▶ _Assignment_: Look through the material beneath and copy each line with the word "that".

======== Dataset section

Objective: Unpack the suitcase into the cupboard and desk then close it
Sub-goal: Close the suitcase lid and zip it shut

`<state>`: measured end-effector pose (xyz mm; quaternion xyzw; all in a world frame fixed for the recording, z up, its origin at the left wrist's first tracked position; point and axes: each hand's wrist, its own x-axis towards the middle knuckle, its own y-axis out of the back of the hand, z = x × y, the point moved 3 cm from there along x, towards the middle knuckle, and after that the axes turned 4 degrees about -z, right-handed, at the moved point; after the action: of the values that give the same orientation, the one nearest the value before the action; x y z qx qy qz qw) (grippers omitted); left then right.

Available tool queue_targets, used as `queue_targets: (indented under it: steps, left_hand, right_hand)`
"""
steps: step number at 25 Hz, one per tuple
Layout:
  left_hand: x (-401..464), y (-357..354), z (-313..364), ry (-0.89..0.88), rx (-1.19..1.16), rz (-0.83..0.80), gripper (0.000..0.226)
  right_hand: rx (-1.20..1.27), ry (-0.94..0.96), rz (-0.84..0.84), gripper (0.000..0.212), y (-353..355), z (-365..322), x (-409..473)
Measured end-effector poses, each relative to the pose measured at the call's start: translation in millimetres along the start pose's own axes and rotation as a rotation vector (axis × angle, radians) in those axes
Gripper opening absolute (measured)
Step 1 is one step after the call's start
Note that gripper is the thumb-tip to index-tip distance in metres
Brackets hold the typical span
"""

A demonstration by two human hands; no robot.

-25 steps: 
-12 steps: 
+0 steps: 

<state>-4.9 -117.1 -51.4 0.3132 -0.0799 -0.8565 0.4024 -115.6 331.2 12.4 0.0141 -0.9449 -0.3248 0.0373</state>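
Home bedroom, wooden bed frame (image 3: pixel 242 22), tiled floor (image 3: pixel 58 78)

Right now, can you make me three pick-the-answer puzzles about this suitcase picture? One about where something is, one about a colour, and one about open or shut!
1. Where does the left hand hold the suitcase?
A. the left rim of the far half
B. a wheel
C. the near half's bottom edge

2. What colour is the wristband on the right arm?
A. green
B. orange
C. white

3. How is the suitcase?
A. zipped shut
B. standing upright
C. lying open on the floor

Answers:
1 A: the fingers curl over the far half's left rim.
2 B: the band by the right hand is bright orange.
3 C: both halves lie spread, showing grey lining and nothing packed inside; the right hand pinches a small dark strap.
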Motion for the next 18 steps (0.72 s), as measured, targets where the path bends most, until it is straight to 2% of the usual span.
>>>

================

▶ _Answer to the problem_:
`<state>`: measured end-effector pose (xyz mm; quaternion xyzw; all in a world frame fixed for the recording, z up, its origin at the left wrist's first tracked position; point and axes: each hand's wrist, its own x-axis towards the middle knuckle, its own y-axis out of the back of the hand, z = x × y, the point moved 3 cm from there along x, towards the middle knuckle, and after that the axes turned 4 degrees about -z, right-handed, at the moved point; after the action: of the values that give the same orientation, the one nearest the value before the action; x y z qx qy qz qw) (grippers omitted); left then right.
Note that gripper is the thumb-tip to index-tip distance in metres

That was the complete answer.